The election of Donald Trump has triggered a huge level of opposition. But should the focus be on Trump or the system that enabled him to become president?
In the US, there is a continual preoccupation with the presidency. News media regularly report on the president’s statements and activities and on speculation about the next election. When people oppose the president’s actions, they usually think of who else might be president. Trump’s election has accentuated angst over who holds the office.
What is remarkable is that there is so little consideration of alternatives to electing a president, an official national leader. Why should one person be granted so much power, indeed the most power of anyone in the world? The usual answer is that this is democracy. But it is a very limited, indeed distorted, conception of democracy.
Winston Churchill famously referred to the view that democracy is the worst form of government except for all the others. The quote doesn’t specify the other forms of government, which might be taken to be fascism, state socialism and other dictatorial systems. Churchill didn’t mention participatory alternatives in which there would be no single individual with extraordinary powers.
In many domains, there are tremendous efforts to innovate. Think of communications technology, in which radio, television, computers and smartphones have transformed the way people interact. Think of transportation, with trains, bicycles, cars, and aeroplanes. Think also of social relationships, with campaigns to overthrow slavery, provide safe working conditions and promote equality for women.
Why not consider innovation in political systems? There is a strange sort of complacency about politics. Like Churchill, most people assume that representative government is the best possible system. This is analogous to not bothering to look at alternatives to radio or to sexual discrimination.
Random selection
The word “democracy” means rule by the people, but it has been hijacked and applied to systems that are actually rule by elected officials. The pioneering democracy, ancient Athens, offers a different picture. There were meetings of the assembly, in which all citizens could participate. More importantly, for practical purposes the most significant mechanism for choosing public officials was random selection, using a device called the kleroterion.
David van Reybrouck in his book Against Elections describes the role of random selection in politics beginning in ancient Greece and continuing in Italy and other parts of Europe. He notes that for centuries, selecting public officials randomly was considered democratic, whereas using elections was the aristocratic approach. Then, as pressures for popular participation increased, elections were rebadged as democracy, thus constraining the more authentic approach.

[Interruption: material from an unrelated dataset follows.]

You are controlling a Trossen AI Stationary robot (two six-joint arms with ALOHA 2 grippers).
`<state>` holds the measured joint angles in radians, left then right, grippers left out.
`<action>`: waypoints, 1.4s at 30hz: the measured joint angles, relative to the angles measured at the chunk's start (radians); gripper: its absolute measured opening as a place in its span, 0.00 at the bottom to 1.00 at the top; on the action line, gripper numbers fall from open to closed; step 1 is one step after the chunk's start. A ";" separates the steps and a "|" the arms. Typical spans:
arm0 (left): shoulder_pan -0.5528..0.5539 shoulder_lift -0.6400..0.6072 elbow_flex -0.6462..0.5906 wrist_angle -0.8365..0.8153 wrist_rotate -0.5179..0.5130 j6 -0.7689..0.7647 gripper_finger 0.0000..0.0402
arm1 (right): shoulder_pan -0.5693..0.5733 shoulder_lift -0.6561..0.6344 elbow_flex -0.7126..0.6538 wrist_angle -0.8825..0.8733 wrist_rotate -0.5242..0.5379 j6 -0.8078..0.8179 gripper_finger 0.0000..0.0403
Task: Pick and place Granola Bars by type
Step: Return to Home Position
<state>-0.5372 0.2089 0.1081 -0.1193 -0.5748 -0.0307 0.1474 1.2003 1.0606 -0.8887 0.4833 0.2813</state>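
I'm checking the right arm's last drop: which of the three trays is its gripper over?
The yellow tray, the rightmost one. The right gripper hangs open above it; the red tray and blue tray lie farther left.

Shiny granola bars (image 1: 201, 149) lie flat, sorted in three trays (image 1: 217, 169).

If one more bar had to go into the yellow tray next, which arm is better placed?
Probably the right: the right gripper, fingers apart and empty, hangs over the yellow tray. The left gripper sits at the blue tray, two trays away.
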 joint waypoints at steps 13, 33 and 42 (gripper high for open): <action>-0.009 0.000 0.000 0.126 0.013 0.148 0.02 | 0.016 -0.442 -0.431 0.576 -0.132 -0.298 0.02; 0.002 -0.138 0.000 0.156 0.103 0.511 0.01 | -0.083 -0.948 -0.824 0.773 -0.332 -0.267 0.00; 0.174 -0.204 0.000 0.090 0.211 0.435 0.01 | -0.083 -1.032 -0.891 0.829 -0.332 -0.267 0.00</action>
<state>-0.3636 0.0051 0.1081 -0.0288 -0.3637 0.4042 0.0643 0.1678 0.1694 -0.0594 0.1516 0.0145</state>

Critics of democracy in ancient Athens point to groups excluded from participation: women, slaves and aliens. True enough. But similarly, early voting systems excluded women, slaves and men without property. The point is that a system can evolve. However, nearly all the effort to innovate has been within one model, elections. Innovation in the use of random selection has been rare — at least until recent years.
There is one venue where randomly selected decision-makers have maintained a role: court juries. However, judges and governments have constrained the roles of juries and limited the expansion of jury-style decision-making.
In the past few decades, there has been an upsurge in experiments with policy juries: groups of people, randomly chosen to address a policy issue, who listen to evidence on all sides of the issue and then seek to reach an agreed recommendation. Studies show that policy juries, also called citizens’ juries, usually lead to sensible recommendations. Members take the process extremely seriously and most find it engrossing and empowering. The experience with policy juries shows they are a reliable means of harnessing people’s concerns for the collective good.
Expansion of the role of policy juries is one possible alternative to representative government. Yet governments, the ones now holding all the power to make policy, are usually resistant to introducing, or even testing, this alternative. And policy juries are only one example. There are other participatory options, such as workers’ control and Gandhian-style village democracy, that could be tested.
Learning from mistakes
Testing and learning from experience are the keys to improvement. Scientific research is one of the most dynamic systems in the world today. It relies on experiments and open publication of results, allowing scrutiny and testing of claims. This is a competitive system in which ideas are championed but all can be challenged. Although there are many shortcomings in this system, for example the influence of vested interests on research priorities, the system of scientific investigation is a model for dynamic improvement.
Testing and learning from experience are also central to the production of consumer goods. Again, there are many shortcomings in the system, for example the manipulation of needs through advertising, but competition has enabled dynamism. There are also dynamic non-capitalist production systems, for example the system for production of free software and the free encyclopaedia Wikipedia. Like science and consumer goods, they build on testing and learning from experience.
In contrast, political systems usually run as monopolies. Electing leaders is a great improvement on dictatorship, but it can hardly be claimed to be the best possible system when there is no testing of alternatives. It would be straightforward to set up a variety of political-system alternatives in local communities, letting them run long enough to see how they operate, and to study them to learn their strengths and weaknesses. This would be expensive, at least in the short term, but not compared to the potential benefits.
So why aren’t political alternatives being tested? The obvious answer is that current power-holders don’t want things to change. They want to keep their power. Examining alternatives is a threat.
The lesson from the study of systems capable of dynamic improvement is that testing of alternatives and learning from both success and failure are crucial. Complaining about current politicians and their political decisions will remain important, but also needed is more effort to explore and test alternatives.